"C'est tout simple," rejoined Comtesse Leinsengen, with a shrug of her shoulders.
"It appears to me," said Lady Baskerville, "that if he does go he will not be very much missed. I never knew so dull a member of society; he never speaks but to lay down the law, or to inculcate some moral truth: now really when one has done with the nursery, that is rather too bad."
"Providing she don't drive away George Foley," said Lady Boileau, "she may reap the fruits of her fainting here."
"Mr. Foley," replied Lady Baskerville to her dear friend, "is the man in the world who will do whatever suits him best; and I particularly admire his manner and his ways: they are all perfectly in good taste; and I have already promised him that he shall be my cavaliere servente for the season."
"Promised!—well, dear Lady Baskerville, I thought you were too prudent to make such promises. What will Lord Baskerville say?" lowering her tone to a whisper.
Lady Baskerville, speaking aloud—"Oh, dear! la! I should never have thought of asking him what he likes upon such an occasion;—we live too well together to trouble each other with our little arrangements.—Is it not true, Lord Baskerville? do we not do exactly as we choose?"

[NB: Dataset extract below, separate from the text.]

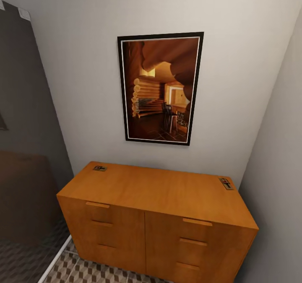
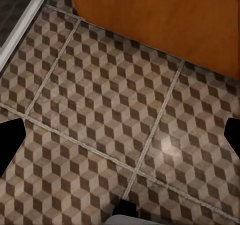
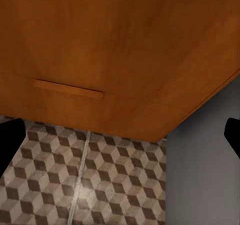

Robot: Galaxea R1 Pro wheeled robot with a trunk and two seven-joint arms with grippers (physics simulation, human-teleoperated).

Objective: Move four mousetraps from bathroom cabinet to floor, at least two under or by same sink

"I hope your Ladyship does," he replied, in all the airs of his exclusive character; "I should conceive myself vastly unhappy if you did not?" Lady Baskerville looked significantly at her dear friend Lady Boileau; who knew, as well as herself, that this ultra-liberalism of her Lord in regard to the conduct of wives, whatever it might be in respect to husbands, was entirely assumed on Lord Baskerville's part.
While this conversation passed in the drawing-room, Lord Albert and Mr. Foley were discoursing in their apartment above-stairs. They had each expressed great interest about Lady Hamlet Vernon's indisposition; and after waiting some time to hear accounts of her from her female attendants, they fell into other conversation of various kinds, during which Lord Albert D'Esterre found himself unfeignedly amused and interested with the talents, taste, and refinement of Mr. Foley; and the more so, as he spoke much of Dunmelraise and its inhabitants, and was lavish in his praise of Lady Adeline.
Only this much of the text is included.